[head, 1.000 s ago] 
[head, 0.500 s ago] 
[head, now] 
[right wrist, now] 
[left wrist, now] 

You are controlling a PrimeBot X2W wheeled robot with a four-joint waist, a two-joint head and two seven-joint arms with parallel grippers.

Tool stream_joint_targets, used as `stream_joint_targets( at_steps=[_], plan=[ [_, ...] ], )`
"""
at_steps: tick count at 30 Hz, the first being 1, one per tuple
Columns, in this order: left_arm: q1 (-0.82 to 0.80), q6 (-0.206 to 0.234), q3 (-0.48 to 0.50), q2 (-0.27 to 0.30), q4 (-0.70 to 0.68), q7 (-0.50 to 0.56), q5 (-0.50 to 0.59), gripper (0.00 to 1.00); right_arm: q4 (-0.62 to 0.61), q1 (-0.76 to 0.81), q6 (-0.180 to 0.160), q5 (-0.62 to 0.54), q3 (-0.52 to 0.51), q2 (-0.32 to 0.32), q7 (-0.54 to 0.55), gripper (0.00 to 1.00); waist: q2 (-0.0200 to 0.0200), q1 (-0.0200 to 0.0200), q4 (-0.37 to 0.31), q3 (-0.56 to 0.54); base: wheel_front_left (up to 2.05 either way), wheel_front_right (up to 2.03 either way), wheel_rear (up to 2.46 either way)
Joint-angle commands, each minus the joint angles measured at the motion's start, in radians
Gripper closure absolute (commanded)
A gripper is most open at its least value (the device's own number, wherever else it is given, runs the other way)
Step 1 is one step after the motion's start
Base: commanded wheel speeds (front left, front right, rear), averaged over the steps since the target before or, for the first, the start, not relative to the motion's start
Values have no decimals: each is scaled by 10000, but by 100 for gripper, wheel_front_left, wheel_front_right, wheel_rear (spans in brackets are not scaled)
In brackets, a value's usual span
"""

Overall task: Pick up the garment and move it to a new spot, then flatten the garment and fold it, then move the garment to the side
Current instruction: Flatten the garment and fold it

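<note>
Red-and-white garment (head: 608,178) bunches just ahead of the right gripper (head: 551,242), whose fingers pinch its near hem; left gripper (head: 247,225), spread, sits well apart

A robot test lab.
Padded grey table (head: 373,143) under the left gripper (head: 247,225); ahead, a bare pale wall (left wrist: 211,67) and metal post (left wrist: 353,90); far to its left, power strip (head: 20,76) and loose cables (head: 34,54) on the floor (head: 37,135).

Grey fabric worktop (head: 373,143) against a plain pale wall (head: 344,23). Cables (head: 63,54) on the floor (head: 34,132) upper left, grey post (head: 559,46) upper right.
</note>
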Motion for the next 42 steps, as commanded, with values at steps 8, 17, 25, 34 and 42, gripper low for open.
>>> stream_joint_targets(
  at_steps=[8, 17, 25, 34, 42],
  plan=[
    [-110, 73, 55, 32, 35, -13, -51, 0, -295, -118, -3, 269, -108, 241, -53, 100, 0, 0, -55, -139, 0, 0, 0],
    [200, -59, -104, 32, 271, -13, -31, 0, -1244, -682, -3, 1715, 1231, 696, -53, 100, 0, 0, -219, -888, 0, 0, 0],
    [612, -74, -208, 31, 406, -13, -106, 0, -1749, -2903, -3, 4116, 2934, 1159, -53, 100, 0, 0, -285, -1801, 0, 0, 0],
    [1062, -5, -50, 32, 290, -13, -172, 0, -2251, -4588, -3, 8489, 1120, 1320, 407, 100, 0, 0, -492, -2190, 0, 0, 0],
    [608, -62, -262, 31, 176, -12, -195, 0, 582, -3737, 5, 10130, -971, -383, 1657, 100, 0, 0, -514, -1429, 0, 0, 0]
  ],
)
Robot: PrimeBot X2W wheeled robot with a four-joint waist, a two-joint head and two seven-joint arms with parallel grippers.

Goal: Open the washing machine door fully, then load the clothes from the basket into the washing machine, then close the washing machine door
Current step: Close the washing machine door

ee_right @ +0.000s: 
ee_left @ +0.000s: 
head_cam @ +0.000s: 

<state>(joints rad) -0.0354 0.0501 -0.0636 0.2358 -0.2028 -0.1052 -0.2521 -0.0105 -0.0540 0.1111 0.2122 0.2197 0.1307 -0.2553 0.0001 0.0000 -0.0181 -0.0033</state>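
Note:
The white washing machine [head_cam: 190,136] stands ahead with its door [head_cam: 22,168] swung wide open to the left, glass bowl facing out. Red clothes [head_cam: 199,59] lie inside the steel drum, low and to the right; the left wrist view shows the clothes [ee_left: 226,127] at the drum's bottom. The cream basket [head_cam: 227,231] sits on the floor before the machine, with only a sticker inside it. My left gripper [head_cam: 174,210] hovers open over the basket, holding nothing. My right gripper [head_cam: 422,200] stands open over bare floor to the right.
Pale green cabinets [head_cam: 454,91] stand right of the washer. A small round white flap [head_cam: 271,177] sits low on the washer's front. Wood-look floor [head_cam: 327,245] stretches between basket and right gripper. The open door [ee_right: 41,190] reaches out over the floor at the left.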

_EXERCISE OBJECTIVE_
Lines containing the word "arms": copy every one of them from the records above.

_RESULT_
You are controlling a PrimeBot X2W wheeled robot with a four-joint waist, a two-joint head and two seven-joint arms with parallel grippers.
Robot: PrimeBot X2W wheeled robot with a four-joint waist, a two-joint head and two seven-joint arms with parallel grippers.

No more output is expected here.